Husband’s Sexual Needs: Man Or Monster?


After 27 years of marriage, I’m just beginning to understand my husband’s sexual needs.

I DO know that his need for sexual contact is much stronger than mine. While I would be thrilled, with a romantic rendezvous about twice a month, his need is more intense.

I noticed a pattern: the longer he went without sexual intimacy, the more irritable he became. On the days when we made love, Ron was mellow and easygoing about things that might normally have bothered him. During the day after, he was still patient, kind, and cuddly as a six-foot teddy bear. On the third day after our “session”, he would start to get restless and make sarcastic comments like, ”Don’t worry about me. You just live your life and I’ll wait here.”

Then, if we hadn’t “played doctor” in four days, the veins in his eyes would get red and bulgy and his upper lip would start to twitch. If we went into the fifth day, he’d start to gnaw on the sofa.

The longer he went without release, the more pressurized —that is, grumpy —he became. If we ever went a whole week without sex, it’s as if his skin would turn green, black bolts would pop out of his neck, and he would morph into Franken-Husband.

Ladies, if you aren’t “taking care of business” a couple times a week, you may be creating your own monster.

Ron and I talked about my theory, and he agreed with it. He said, “After several days without sex, I start to feel like you don’t care about me. It isn’t a conscious decision, but my resentment just starts to build and keeps getting worse each day that you ignore or reject me.”

Men Need Release

Then, I did some research and it confirmed our experience. Men’s need for sexual release is based on actual physical, hormonal needs. Many studies agree that because of sperm production, natural testosterone, and other factors, men naturally want sexual release about every seventy-two hours, or three days.

Men need sexual contact. God designed them that way. It’s not bad or dirty or perverted, it just is. If a wife makes an effort to meet her husband’s needs, he’ll be more willing to meet hers. Sex is number one on Ron’s priority list and approximately number forty-seven on mine, but I have learned to honor its importance to him.

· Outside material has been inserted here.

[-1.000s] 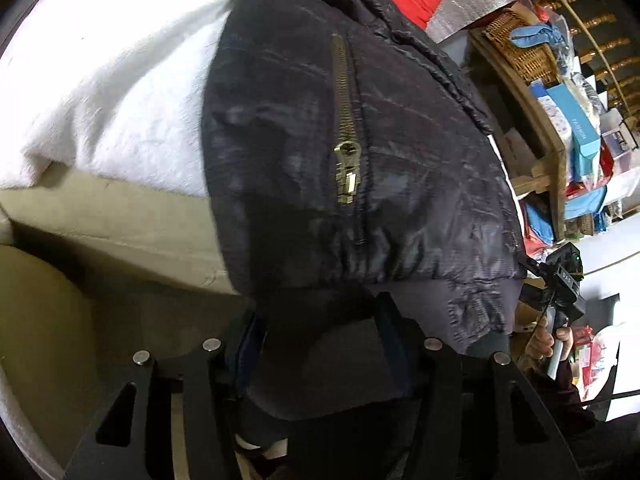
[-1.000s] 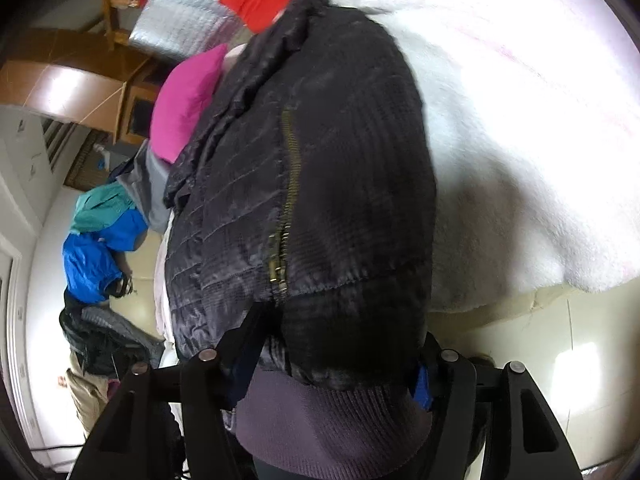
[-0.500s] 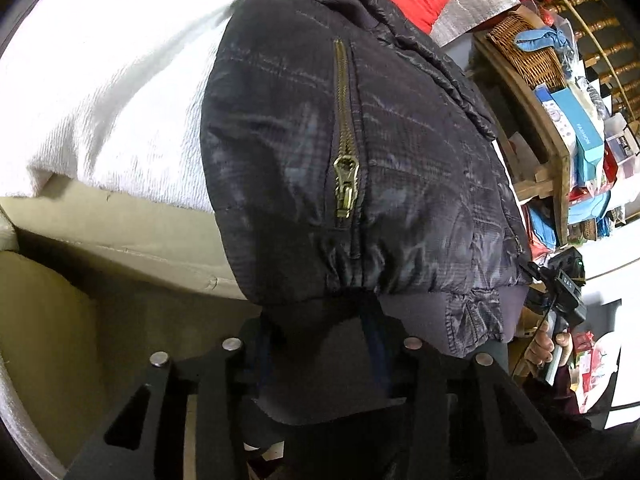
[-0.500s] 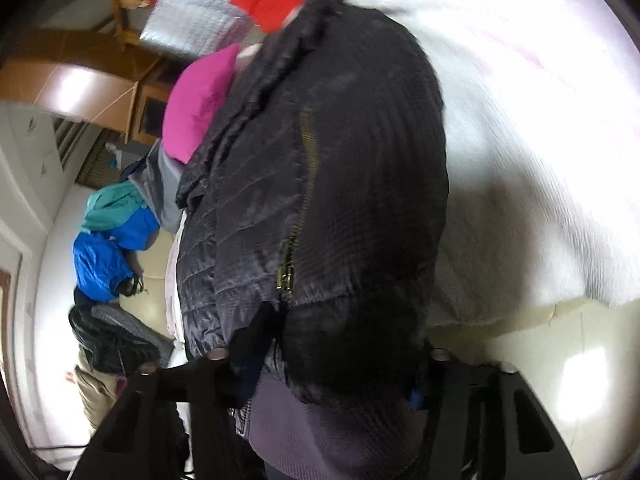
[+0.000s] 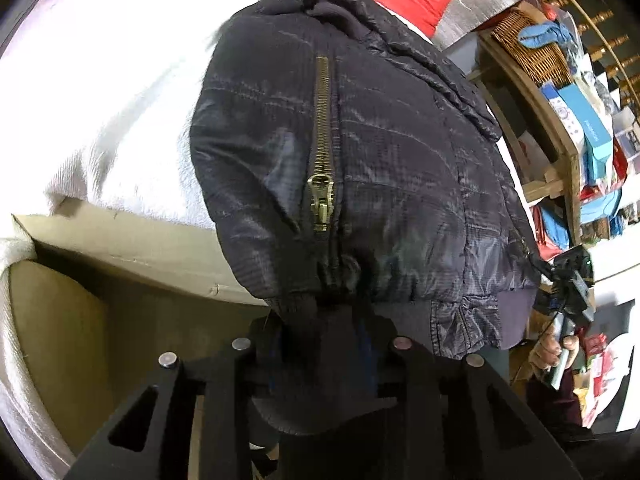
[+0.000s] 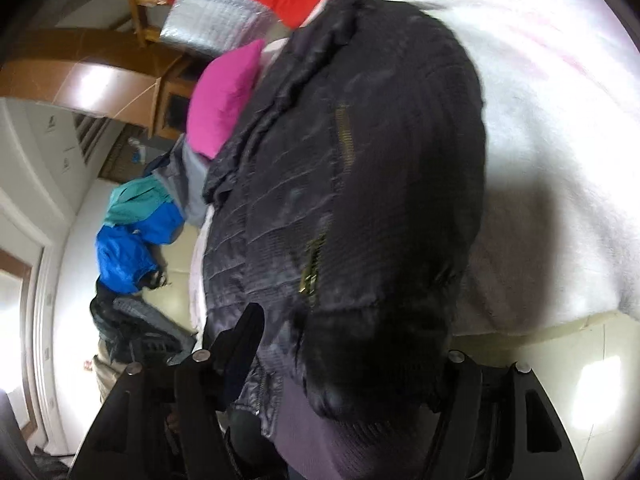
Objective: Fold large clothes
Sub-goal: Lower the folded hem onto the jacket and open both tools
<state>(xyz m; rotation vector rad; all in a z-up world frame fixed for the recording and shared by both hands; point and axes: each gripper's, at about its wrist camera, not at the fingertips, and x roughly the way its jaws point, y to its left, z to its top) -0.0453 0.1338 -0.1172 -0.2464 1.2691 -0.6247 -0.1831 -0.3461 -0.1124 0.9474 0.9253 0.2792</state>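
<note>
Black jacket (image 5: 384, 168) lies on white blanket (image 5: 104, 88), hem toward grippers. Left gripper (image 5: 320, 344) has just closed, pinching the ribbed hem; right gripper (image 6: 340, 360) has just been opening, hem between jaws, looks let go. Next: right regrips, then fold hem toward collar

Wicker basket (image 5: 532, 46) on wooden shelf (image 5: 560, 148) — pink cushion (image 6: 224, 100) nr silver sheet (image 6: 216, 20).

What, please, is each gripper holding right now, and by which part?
The left gripper clamps the black jacket by its ribbed hem; the right gripper's jaws have just opened around that hem.
</note>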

You are Sex-Driving Me Crazy!

I don’t fully understand the hormonal, physical male sex drive, but I do know a thing or two about the female hormone cycles. Ladies, have you ever gone on a PMS-driven mission called “Gotta have chocolate, or someone’s gonna die?” I have. I once ransacked every drawer in my son’s room looking for last year’s semi-sweet Easter Bunny’s ear.

I’ve clawed through the kitchen cupboards like [the movie character] Indiana Jones on a quest, looking for a little golden bag containing stale chocolate chips. As I ripped it open and blissfully inhaled the aroma, my pulse reacted as if I’d just found the necklace that the old lady threw off the Titanic.

Now imagine that you’re on a take-no-prisoners chocolate chase and your husband has a Snickers bar in his locked briefcase —but he won’t give you the key. He has the capability to relieve your hormonal obsession, but he refuses. How would you feel about him? Would you think that he was selfish? Mean? Cruel?

Ron says that’s how a man feels when his wife rejects his sexual needs.


Would You Like a Me-Burger?

If you think of a man’s sexual need as a hunger, his desire can be satisfied in many different ways. Each “feeding” does not have to be a banquet. His wife could “feed the need” with a snack, a meal, or a feast.

Often, a quick snack will satisfy his appetite. (Use your imagination here) Other times, he’ll be thrilled to sit down (lie down) for a simple meal. On special occasions, however, get out the good china (satin sheets), send the children to Grandma’s house, and flambé a fabulous feast.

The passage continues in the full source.